Here are some fun facts: When Vince Carter made his debut in 1999, Fox was literally a baby. When Zach Randolph made his debut two seasons later, Fox was three. While most players from their era have decided to hang up the sneakers, the two veterans still aren’t done with the game they love.
Over the summer, Sacramento brought those two in to be veteran presences in the locker room and help guide the younger guys as they take in life in the NBA.
With that being said, did Fox ever imagine sharing the floor with them donning the same colors?

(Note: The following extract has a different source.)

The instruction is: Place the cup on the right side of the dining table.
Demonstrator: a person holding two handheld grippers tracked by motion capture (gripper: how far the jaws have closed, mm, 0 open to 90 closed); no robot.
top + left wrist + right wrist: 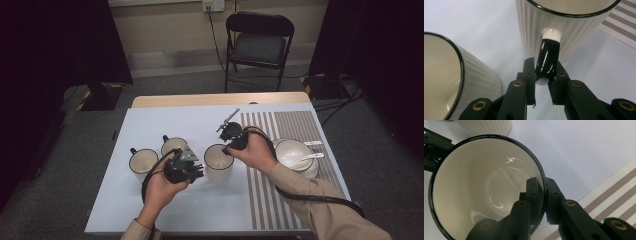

“Nah, not at all,” he told Basketball Insiders. “That’s crazy. I mean, I watched Z-Bo in Memphis a lot. Just watched him in the playoffs a lot. [Russell] Westbrook’s my favorite player, so I saw him in those series against OKC and against the Clippers. We all know what Vince Carter did. It’s weird just being able to say Vince Carter’s my teammate.”
“They’ve helped me tremendously,” Fox continued. “They both played with good PGs. They played with Mike [Conley] for so many years. Vince played with guys like Jason Kidd. They just—they know the game. It doesn’t always have to be a guy at your position to help you with basketball.”
Thanks to the talent level of this year’s rookie class and being a top-five pick, the outside expectations of Fox are high. He’s got elite skills that work perfectly in this league. All he has to do is harness those on a nightly basis and in a consistent manner.
Whatever lies ahead is unknown, but with the work Fox is putting in, it should come together with time, and one thing’s for sure—he’s going to do it his way.
“I ain’t worried about nothing,” Fox told Basketball Insiders. “Nah, I just go out and play basketball.”